Obama Administration Fiscal Year 2014 Budget Would Restrict Self-Referral of Advanced Medical Imaging and Radiation Therapy

April 10, 2013

The Obama administration has released the long-anticipated budget proposal for Fiscal Year (FY) 2014. Although the document did not include specific reductions in reimbursement for advanced diagnostic imaging services, the FY 2014 budget would largely exclude certain imaging services from the in-office ancillary services exception (IOASE) to the Stark self-referral law and calls for prior authorization for advanced imaging services.

The FY 2014 budget recommends the exclusion of certain services, specifically advanced diagnostic imaging, radiation therapy and physical therapy, from the IOASE to the Stark self-referral law. This particular self-referral policy proposal, however, provides an exception “in cases where a practice meets certain accountability standards, as defined by the Secretary.” No further details are available at this time to further clarify this portion of the policy. According to documents recently released by the Office of Management and Budget, closure of this loophole is expected to save the government $2.14 billion over five years and $6.05 billion over 10 years.
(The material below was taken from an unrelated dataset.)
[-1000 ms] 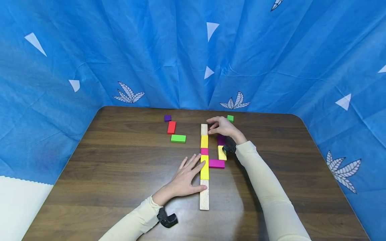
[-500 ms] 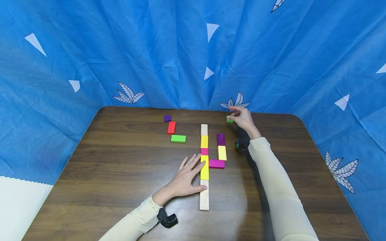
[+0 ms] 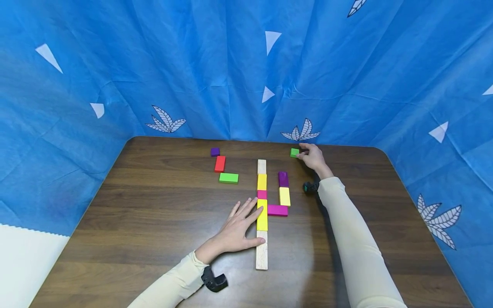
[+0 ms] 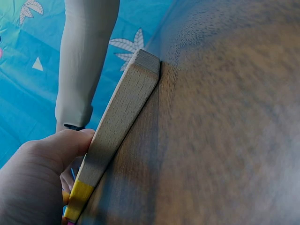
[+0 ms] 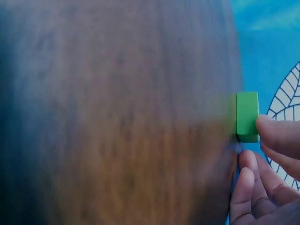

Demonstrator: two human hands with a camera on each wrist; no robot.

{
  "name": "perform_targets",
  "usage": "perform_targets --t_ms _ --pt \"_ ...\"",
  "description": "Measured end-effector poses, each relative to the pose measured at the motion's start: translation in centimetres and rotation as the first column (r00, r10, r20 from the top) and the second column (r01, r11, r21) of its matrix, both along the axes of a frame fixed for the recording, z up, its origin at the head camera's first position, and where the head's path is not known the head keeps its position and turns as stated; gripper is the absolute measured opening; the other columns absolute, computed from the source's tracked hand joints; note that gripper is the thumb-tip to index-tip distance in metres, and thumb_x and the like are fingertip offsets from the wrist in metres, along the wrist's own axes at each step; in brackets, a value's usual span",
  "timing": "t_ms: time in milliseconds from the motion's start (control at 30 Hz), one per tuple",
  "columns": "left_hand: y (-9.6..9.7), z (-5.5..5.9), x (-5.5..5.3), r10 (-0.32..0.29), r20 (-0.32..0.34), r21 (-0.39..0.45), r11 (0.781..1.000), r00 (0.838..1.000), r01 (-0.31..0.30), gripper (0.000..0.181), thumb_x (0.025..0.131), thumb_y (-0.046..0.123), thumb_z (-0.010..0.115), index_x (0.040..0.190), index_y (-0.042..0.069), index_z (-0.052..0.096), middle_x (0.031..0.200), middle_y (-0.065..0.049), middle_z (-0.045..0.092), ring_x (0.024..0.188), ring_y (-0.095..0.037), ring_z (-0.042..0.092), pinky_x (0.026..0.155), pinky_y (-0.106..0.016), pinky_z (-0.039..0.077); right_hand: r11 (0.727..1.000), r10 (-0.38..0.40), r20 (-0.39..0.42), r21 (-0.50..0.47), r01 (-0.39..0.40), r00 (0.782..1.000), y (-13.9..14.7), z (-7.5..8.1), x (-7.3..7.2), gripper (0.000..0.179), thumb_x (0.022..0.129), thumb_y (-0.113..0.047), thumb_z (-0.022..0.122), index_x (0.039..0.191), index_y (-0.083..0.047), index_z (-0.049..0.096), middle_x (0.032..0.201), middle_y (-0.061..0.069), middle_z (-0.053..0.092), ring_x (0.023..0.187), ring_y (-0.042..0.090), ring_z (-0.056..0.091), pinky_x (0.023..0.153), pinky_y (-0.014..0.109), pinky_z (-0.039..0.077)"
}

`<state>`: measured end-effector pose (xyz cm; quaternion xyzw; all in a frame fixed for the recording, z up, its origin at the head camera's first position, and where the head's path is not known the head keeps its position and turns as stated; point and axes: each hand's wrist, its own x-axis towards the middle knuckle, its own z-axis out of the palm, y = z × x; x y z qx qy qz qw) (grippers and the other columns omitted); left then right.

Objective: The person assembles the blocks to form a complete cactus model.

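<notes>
A line of end-to-end blocks runs away from the person: a plain wooden block [image 3: 262, 259], a yellow block [image 3: 262, 222], a pink block [image 3: 262, 194], a second yellow block [image 3: 262, 182] and a far wooden block [image 3: 262, 166]. My left hand [image 3: 233, 233] lies spread beside it, fingertips on the nearer yellow block and thumb on the near wooden one. At the table's back, my right hand [image 3: 313, 158] is just right of a small green block [image 3: 294, 152]. In the right wrist view a fingertip touches this green block [image 5: 247, 116]; the other fingers are loosely bent below, holding nothing.
Right of the line lie a magenta block [image 3: 278, 210], a pale yellow block [image 3: 284, 196] and a dark purple block [image 3: 283, 179]. A longer green block [image 3: 229, 178], a red block [image 3: 220, 164] and a small purple block [image 3: 215, 152] are at left. Blue curtain [image 3: 227, 68] surrounds the table.
My right hand has moved from beside the far wooden block to the small green block, first over it, now at its right side. The left hand keeps its place.
</notes>
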<state>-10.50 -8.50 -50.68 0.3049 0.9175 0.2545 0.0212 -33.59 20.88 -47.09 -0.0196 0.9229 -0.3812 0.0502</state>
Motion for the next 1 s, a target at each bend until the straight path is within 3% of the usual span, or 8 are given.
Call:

While the Obama administration includes provisions supporting the imposition of third-party, prior authorization for the most expensive imaging services, the budget document essentially renders this concept meaningless by acknowledging that no savings can be generated from this policy. Favorable past recommendations from the Government Accountability Office as well as expanded use in the private sector are the primary reasons cited by President Obama in support of prior authorization services.

“First and foremost, the College is pleased that the Obama administration correctly recognized the need to avoid any further injurious reductions in imaging reimbursement within its latest budget proposal,” said ACR Chairman of the Board of Chancellors, Paul H. Ellenbogen, MD, FACR. “It is also truly gratifying to see that, after many years of persistent advocacy by ACR’s membership, leadership and staff, in concert with our colleagues at the Alliance for Integrity in Medicare (AIM), the Obama administration is finally recognizing the importance of stopping abuse of advanced diagnostic imaging services through the Stark self-referral loophole. Nevertheless, we recognize that the policies outlined in the FY 2014 budget, especially those pertaining to self-referral, are not binding legislation and much more work is needed to be done before these changes are enacted into law.”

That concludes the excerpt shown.